Number of lines with "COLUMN" in the data: give that figure by itself.

## EXERCISE DATA
- - - -
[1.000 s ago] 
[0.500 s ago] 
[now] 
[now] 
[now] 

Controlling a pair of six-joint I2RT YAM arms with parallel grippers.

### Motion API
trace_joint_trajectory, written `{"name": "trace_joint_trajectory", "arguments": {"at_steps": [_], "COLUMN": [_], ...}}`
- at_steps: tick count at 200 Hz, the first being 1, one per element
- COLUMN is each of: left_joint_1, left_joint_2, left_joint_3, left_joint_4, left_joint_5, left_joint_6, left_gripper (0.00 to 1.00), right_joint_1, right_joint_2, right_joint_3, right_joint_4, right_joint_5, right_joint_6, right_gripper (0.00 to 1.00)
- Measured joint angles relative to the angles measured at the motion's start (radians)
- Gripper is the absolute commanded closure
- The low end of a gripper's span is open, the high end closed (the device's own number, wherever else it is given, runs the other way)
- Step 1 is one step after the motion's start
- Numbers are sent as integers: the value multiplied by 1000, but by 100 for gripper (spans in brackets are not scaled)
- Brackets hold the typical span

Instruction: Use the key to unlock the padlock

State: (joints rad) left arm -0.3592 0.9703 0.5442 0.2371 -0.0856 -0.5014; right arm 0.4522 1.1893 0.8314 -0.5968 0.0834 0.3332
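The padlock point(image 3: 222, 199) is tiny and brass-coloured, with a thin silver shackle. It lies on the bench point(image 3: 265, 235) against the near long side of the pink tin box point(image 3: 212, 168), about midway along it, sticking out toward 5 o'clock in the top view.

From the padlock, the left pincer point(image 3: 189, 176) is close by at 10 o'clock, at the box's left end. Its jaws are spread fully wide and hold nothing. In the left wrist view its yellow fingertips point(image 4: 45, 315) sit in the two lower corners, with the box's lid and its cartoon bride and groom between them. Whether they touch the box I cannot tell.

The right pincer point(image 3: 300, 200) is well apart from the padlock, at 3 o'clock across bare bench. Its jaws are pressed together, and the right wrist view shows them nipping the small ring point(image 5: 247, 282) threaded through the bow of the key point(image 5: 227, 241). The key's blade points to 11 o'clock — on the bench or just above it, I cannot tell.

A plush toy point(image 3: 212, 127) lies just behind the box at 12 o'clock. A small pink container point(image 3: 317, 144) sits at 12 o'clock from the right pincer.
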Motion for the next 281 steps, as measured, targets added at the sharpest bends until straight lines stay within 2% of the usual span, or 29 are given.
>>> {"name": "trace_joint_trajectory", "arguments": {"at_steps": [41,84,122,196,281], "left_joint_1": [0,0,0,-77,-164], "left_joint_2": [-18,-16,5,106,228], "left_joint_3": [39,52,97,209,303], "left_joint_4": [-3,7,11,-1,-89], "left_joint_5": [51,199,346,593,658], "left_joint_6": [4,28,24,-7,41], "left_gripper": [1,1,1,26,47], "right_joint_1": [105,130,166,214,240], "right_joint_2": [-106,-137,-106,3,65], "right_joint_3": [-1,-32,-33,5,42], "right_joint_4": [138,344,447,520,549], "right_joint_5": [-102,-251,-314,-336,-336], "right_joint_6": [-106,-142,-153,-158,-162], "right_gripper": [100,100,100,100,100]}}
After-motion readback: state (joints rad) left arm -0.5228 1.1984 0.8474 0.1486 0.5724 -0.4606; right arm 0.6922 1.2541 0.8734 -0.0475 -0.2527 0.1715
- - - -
## RESULT OF THE EXERCISE
2